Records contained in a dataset
Content starts

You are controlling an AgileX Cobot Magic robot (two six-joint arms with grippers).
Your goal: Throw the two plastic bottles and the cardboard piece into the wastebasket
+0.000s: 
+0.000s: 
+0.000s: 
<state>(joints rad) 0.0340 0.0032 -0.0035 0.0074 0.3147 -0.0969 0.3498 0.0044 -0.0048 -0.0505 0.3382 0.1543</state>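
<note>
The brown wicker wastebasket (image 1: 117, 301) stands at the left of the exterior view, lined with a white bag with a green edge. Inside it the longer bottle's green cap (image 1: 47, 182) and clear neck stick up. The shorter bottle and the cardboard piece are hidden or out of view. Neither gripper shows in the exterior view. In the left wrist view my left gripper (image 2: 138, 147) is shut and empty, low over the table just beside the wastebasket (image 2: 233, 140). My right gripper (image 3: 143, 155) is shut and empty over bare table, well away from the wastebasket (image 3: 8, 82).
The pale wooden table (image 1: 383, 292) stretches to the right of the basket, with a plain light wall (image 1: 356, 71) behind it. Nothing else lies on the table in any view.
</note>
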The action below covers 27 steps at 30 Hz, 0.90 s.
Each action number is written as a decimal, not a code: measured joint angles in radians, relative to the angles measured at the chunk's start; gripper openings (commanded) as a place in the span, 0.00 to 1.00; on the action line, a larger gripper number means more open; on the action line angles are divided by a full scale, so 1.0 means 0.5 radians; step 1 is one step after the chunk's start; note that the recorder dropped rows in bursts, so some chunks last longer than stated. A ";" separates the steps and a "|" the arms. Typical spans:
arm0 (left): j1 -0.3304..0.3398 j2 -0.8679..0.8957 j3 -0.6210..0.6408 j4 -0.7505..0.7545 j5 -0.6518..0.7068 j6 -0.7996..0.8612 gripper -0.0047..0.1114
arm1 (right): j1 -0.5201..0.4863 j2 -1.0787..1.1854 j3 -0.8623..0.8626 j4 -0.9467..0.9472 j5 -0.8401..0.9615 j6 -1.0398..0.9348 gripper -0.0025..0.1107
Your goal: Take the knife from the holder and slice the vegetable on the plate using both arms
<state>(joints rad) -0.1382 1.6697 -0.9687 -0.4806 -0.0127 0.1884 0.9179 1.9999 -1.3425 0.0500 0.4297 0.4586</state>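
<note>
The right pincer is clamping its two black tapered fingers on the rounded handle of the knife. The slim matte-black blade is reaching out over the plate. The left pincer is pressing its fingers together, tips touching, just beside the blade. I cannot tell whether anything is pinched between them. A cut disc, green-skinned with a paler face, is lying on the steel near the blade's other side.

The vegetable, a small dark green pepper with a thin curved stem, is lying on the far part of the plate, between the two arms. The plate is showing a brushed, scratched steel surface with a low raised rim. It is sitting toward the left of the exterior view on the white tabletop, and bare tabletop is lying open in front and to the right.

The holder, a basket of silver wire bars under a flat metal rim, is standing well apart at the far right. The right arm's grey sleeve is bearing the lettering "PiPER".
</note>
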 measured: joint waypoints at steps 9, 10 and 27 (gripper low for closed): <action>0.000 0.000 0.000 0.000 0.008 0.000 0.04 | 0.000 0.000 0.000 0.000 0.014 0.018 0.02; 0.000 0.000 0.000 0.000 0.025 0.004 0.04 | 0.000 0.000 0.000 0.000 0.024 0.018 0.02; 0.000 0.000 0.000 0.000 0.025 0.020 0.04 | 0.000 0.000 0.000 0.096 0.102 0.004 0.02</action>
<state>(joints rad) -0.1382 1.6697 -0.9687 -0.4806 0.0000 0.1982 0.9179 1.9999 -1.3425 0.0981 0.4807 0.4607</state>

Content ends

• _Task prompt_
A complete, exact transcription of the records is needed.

• _Solution_
You are controlling an AgileX Cobot Magic robot (two six-joint arms with grippers).
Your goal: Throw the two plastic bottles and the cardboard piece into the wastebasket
+0.000s: 
+0.000s: 
+0.000s: 
<state>(joints rad) 0.0340 0.0032 -0.0035 0.0074 0.3147 -0.0969 0.3498 0.0044 -0.0048 -0.0505 0.3382 0.1543</state>
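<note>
The brown wicker wastebasket (image 1: 117, 301) stands at the left of the exterior view, lined with a white bag with a green edge. Inside it the longer bottle's green cap (image 1: 47, 182) and clear neck stick up. The shorter bottle and the cardboard piece are hidden or out of view. Neither gripper shows in the exterior view. In the left wrist view my left gripper (image 2: 138, 147) is shut and empty, low over the table just beside the wastebasket (image 2: 233, 140). My right gripper (image 3: 143, 155) is shut and empty over bare table, well away from the wastebasket (image 3: 8, 82).
The pale wooden table (image 1: 383, 292) stretches to the right of the basket, with a plain light wall (image 1: 356, 71) behind it. Nothing else lies on the table in any view.
</note>
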The action below covers 27 steps at 30 Hz, 0.90 s.
Each action number is written as a decimal, not a code: measured joint angles in radians, relative to the angles measured at the chunk's start; gripper openings (commanded) as a place in the span, 0.00 to 1.00; on the action line, a larger gripper number means more open; on the action line angles are divided by a full scale, so 1.0 means 0.5 radians; step 1 is one step after the chunk's start; note that the recorder dropped rows in bursts, so some chunks last longer than stated. A ";" separates the steps and a "|" the arms. Typical spans:
arm0 (left): j1 -0.3304..0.3398 j2 -0.8679..0.8957 j3 -0.6210..0.6408 j4 -0.7505..0.7545 j5 -0.6518..0.7068 j6 -0.7996..0.8612 gripper -0.0047..0.1114
arm1 (right): j1 -0.5201..0.4863 j2 -1.0787..1.1854 j3 -0.8623..0.8626 j4 -0.9467..0.9472 j5 -0.8401..0.9615 j6 -1.0398..0.9348 gripper -0.0025..0.1107
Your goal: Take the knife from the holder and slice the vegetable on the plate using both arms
<state>(joints rad) -0.1382 1.6697 -0.9687 -0.4806 -0.0127 0.1884 0.9179 1.9999 -1.3425 0.0500 0.4297 0.4586</state>
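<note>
The right pincer is clamping its two black tapered fingers on the rounded handle of the knife. The slim matte-black blade is reaching out over the plate. The left pincer is pressing its fingers together, tips touching, just beside the blade. I cannot tell whether anything is pinched between them. A cut disc, green-skinned with a paler face, is lying on the steel near the blade's other side.

The vegetable, a small dark green pepper with a thin curved stem, is lying on the far part of the plate, between the two arms. The plate is showing a brushed, scratched steel surface with a low raised rim. It is sitting toward the left of the exterior view on the white tabletop, and bare tabletop is lying open in front and to the right.

The holder, a basket of silver wire bars under a flat metal rim, is standing well apart at the far right. The right arm's grey sleeve is bearing the lettering "PiPER".
</note>
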 measured: joint waypoints at steps 9, 10 and 27 (gripper low for closed): <action>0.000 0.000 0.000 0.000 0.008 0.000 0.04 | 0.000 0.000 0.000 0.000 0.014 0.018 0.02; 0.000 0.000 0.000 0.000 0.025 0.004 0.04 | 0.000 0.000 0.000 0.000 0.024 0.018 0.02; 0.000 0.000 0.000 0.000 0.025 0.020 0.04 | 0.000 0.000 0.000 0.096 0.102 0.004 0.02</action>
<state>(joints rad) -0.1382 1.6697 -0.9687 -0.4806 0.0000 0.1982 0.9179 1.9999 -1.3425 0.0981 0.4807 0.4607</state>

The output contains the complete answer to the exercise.